The region has experienced sporadic unrest for the last two years, and anti-Chinese riots by members of the region's Muslim Uighur majority last year led to a round of executions. These were followed by a series of bomb attacks in the region's capital.

Massive rectification campaign

Xinjiang Communist Party Secretary, Wang Lequan, said in a news conference in Beijing that a 'massive rectification campaign' had been carried out in response to these incidents.

He said the programme of patriotic education had shown there were people in remote areas of the mainly desert region who had, what he described as, an 'incorrect knowledge of the truth'. But Mr Wang said only a small number were what he called "bad guys".
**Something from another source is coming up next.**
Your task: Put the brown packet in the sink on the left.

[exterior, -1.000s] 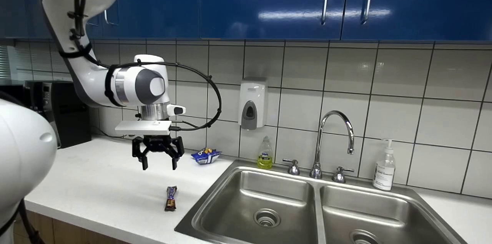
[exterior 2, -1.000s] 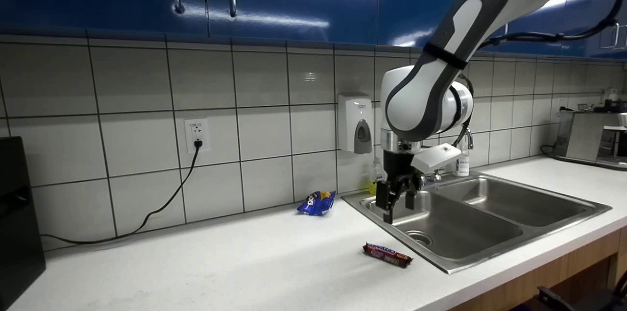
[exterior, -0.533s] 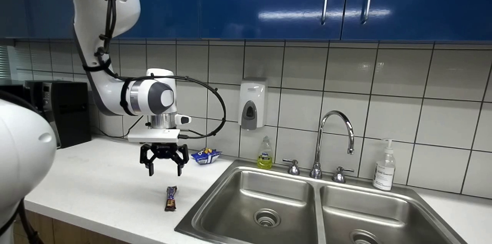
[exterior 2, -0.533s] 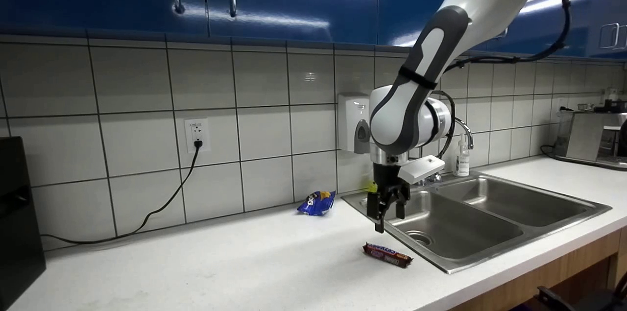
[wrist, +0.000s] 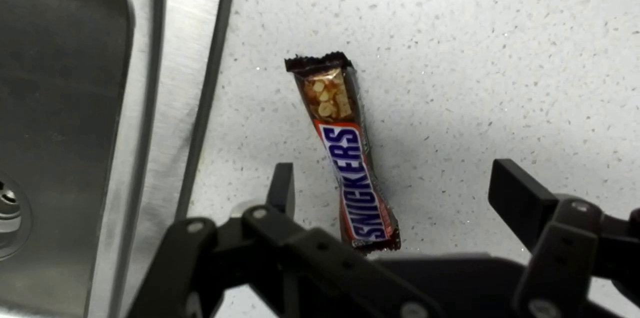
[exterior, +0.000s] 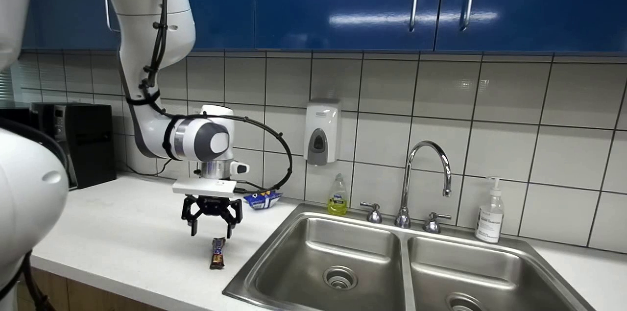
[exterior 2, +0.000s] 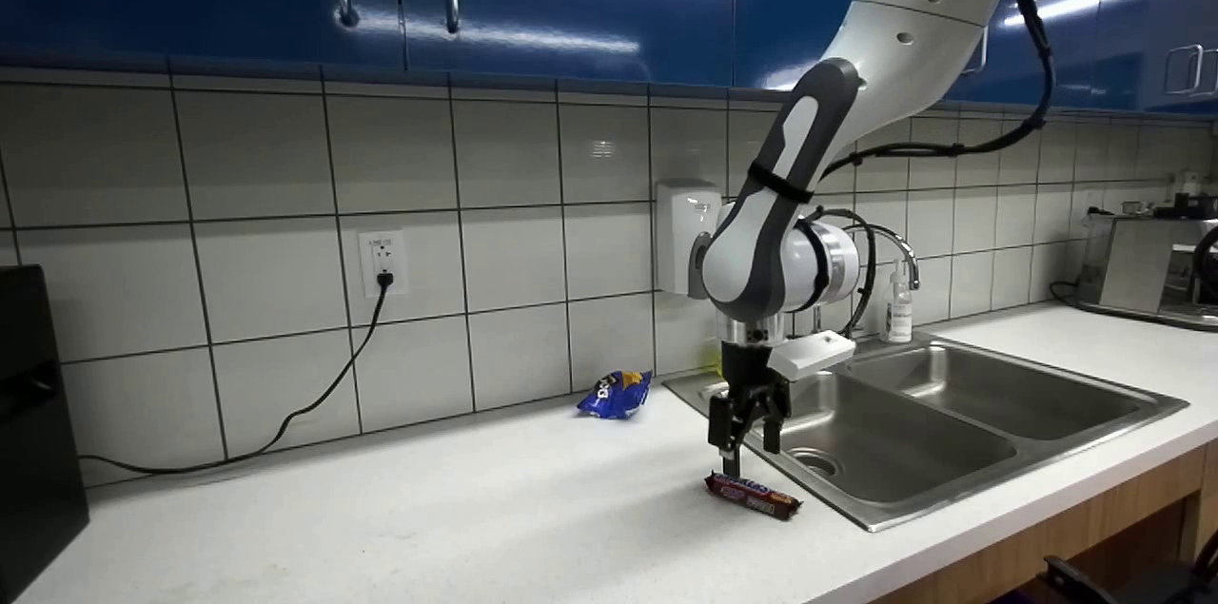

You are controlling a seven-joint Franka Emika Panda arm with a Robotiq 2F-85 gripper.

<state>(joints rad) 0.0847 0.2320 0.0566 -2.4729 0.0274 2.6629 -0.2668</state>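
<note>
The brown packet, a Snickers bar [exterior: 217,253], lies flat on the white counter just beside the sink's edge. It also shows in an exterior view [exterior 2: 754,496] and the wrist view [wrist: 352,173]. My gripper [exterior: 211,234] is open and empty, pointing down a little above the counter and the packet's back end; it also shows in an exterior view [exterior 2: 752,457]. In the wrist view the fingers [wrist: 392,180] stand wide apart on either side of the bar, nearer the left finger, apart from it. The left sink basin [exterior: 289,272] is steel; its rim [wrist: 175,57] shows at left.
A blue chip bag [exterior: 263,199] lies by the tiled wall. A dish soap bottle [exterior: 337,198], a tap [exterior: 406,188] and a pump bottle [exterior: 490,218] stand along the sink's back. A black machine [exterior: 90,147] stands at the counter's far end. Blue cabinets [exterior: 343,2] hang above.
My gripper has moved down toward the packet, still open, with a slight shift to the right in one exterior view's picture. The packet and sink have not moved.
</note>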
Xinjiang Regional Chairman Abdul'ahat Abdurixit said such people had now been dealt a severe blow and illegal religious activities had been clamped down on.

In recent years there has been growing evidence of links between activists in Xinjiang and Islamic groups in neighbouring central Asia. Mr Wang acknowledged that such cross-border support continued but he avoided implicating the governments of the region which Beijing has been carefully cultivating in an attempt to minimise unrest.

'Oil wealth could help reduce tension'

He said he hoped that potential wealth from Xinjiang's large oil reserves would help reduce social tension in the region. But he conceded that the separatists would not necessarily be deterred.

Mr Wang also admitted that Rabiya Kadir, a Uighur businesswoman once hailed as an ethnic success story, had been stripped of her seat in the Chinese Parliament's advisory body. This was done because she had refused to criticise her husband, an academic now in the US, who China accuses of supporting Xinjiang independence.